Google last week released its E2EMail encryption code to open source as a way of pushing development of the technology.
“Google has been criticized over the amount of time and seeming lack of progress it has made in E2EMail encryption, so open sourcing the code could help the project proceed more quickly,” said Charles King, principal analyst at Pund-IT.
That will not stop critics, as reactions to the decision have shown, he told LinuxInsider.
However, it should enable the company to focus its attention and resources on issues it believes are more pressing, King added.
Google started the E2EMail project more than a year ago, as a way to give users a Chrome app that would allow the simple exchange of private emails.
The project integrates OpenPGP into Gmail via a Chrome extension. It brings improved usability and keeps all cleartext of the message body exclusively on the client.
E2EMail is built on a proven, open source Javascript crypto library developed at Google, noted KB Sriram, Eduardo Vela Nava and Stephan Somogyi, members of Google’s Security and Privacy Engineering team, in an online post.
E2EMail Unwrapped
The early versions of E2EMail are text-only and support only PGP/MIME messages. It now uses its own keyserver.
The encryption application eventually will rely on Google’s recent Key Transparency initiative for cryptographic key lookups. Google earlier this year released the project to open source with the aim of simplifying public key lookups at Internet scale.
The Key Transparency effort addresses a usability challenge hampering mainstream adoption of OpenPGP.
During installation, E2EMail generates an OpenPGP key and uploads the public key to the keyserver. The private key is always stored on the local machine.
E2EMail uses a bare-bones central keyserver for testing. Google’s Key Transparency announcement is crucial to its further evolution.
Google Partially Benefits
Secure messaging systems could benefit from open sourcing the system. Developers could use a directory when building apps to find public keys associated with an account along with a public audit log of any key changes.

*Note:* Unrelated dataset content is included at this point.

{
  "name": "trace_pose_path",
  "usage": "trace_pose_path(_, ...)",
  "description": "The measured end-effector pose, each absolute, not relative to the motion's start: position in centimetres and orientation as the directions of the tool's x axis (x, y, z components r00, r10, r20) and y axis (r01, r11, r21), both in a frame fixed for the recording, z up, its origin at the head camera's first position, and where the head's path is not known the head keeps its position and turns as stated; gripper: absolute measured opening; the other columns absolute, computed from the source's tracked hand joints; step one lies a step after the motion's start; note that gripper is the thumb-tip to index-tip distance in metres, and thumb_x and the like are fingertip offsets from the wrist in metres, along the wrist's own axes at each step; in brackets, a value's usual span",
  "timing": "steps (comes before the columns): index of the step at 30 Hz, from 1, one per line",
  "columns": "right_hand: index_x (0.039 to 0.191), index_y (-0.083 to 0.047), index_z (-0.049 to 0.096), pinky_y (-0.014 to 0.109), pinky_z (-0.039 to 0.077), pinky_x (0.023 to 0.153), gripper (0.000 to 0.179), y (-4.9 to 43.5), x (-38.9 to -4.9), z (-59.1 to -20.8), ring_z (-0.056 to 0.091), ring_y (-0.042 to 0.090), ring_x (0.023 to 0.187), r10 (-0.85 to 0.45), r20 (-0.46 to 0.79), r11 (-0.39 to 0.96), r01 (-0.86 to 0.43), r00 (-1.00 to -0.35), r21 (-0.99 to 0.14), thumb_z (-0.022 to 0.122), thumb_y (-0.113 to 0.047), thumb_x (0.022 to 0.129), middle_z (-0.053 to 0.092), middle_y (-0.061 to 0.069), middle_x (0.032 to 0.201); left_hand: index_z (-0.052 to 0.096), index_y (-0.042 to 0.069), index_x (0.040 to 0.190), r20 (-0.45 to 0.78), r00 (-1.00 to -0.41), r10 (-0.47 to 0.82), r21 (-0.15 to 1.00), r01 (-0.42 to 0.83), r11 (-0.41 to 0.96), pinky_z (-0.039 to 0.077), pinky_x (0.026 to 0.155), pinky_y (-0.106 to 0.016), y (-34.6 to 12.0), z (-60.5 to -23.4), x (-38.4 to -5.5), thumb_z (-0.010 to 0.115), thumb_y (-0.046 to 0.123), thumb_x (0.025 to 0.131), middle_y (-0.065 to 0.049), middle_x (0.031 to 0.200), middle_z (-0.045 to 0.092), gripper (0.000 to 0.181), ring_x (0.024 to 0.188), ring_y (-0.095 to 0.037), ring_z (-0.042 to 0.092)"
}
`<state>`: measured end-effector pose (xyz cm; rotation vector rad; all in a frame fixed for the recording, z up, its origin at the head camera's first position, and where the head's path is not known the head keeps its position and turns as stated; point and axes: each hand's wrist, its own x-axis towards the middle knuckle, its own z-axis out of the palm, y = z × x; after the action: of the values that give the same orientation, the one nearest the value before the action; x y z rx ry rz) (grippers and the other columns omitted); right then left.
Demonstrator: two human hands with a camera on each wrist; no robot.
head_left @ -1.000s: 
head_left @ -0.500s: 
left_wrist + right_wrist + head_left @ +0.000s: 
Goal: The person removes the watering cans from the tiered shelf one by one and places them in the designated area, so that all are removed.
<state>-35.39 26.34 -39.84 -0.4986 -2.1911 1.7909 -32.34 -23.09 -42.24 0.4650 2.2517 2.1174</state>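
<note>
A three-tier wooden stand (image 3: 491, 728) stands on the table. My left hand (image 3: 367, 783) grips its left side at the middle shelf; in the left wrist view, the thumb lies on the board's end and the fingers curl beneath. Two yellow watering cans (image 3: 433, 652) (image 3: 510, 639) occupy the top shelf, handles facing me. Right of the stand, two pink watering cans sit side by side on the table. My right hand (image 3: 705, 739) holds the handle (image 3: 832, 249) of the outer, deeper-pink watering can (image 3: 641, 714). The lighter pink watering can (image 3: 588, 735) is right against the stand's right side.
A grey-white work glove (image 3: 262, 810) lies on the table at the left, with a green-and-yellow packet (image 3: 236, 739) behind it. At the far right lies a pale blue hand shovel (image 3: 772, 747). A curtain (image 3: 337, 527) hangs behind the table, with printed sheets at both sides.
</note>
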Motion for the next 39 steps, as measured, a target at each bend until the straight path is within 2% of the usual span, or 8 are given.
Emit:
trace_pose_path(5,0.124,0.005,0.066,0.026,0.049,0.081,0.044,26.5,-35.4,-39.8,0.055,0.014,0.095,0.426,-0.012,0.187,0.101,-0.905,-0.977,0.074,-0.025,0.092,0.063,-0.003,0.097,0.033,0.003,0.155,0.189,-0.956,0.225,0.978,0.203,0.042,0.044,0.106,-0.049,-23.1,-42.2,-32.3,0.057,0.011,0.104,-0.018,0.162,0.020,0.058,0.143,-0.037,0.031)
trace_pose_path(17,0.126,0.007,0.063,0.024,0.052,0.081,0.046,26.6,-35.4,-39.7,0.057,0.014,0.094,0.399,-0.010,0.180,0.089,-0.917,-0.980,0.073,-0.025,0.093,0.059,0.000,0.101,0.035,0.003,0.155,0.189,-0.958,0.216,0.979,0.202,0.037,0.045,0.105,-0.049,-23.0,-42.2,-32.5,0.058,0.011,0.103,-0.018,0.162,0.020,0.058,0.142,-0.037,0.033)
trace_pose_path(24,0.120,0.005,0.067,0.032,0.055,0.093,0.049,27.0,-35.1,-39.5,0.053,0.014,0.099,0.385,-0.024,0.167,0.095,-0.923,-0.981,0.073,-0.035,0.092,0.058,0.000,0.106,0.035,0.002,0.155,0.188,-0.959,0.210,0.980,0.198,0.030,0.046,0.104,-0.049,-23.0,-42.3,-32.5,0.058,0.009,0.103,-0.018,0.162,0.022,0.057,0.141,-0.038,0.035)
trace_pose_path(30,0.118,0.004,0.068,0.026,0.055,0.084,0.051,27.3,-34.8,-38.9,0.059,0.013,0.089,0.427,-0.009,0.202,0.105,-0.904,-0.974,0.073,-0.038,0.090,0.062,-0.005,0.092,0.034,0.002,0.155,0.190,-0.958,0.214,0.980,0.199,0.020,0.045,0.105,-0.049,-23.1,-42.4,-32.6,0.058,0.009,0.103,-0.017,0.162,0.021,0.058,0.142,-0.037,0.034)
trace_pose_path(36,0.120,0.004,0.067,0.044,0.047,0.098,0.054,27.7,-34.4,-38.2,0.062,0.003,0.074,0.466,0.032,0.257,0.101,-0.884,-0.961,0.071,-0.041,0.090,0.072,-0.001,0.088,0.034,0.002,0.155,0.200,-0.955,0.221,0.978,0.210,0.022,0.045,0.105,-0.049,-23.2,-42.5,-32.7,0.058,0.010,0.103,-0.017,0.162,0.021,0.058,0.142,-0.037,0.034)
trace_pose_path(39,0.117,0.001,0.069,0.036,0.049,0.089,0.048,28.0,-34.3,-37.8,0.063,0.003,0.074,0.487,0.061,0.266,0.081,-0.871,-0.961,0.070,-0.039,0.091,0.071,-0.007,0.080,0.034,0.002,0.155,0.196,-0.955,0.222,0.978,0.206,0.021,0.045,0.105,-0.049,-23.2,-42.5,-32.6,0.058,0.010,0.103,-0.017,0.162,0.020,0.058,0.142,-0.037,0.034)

Encryption key discovery and distribution lie at the heart of the usability challenges that OpenPGP implementations have faced, suggested Sriram, Nava and Somogyi in their joint post.
Key Transparency delivers a solid, scalable and practical solution. It replaces the problematic web-of-trust model traditionally used with PGP, they pointed out.
“Google announced end-to-end email encryption almost three years ago, and no product or solution ever materialized,” said Morey Haber, vice president of technology at BeyondTrust.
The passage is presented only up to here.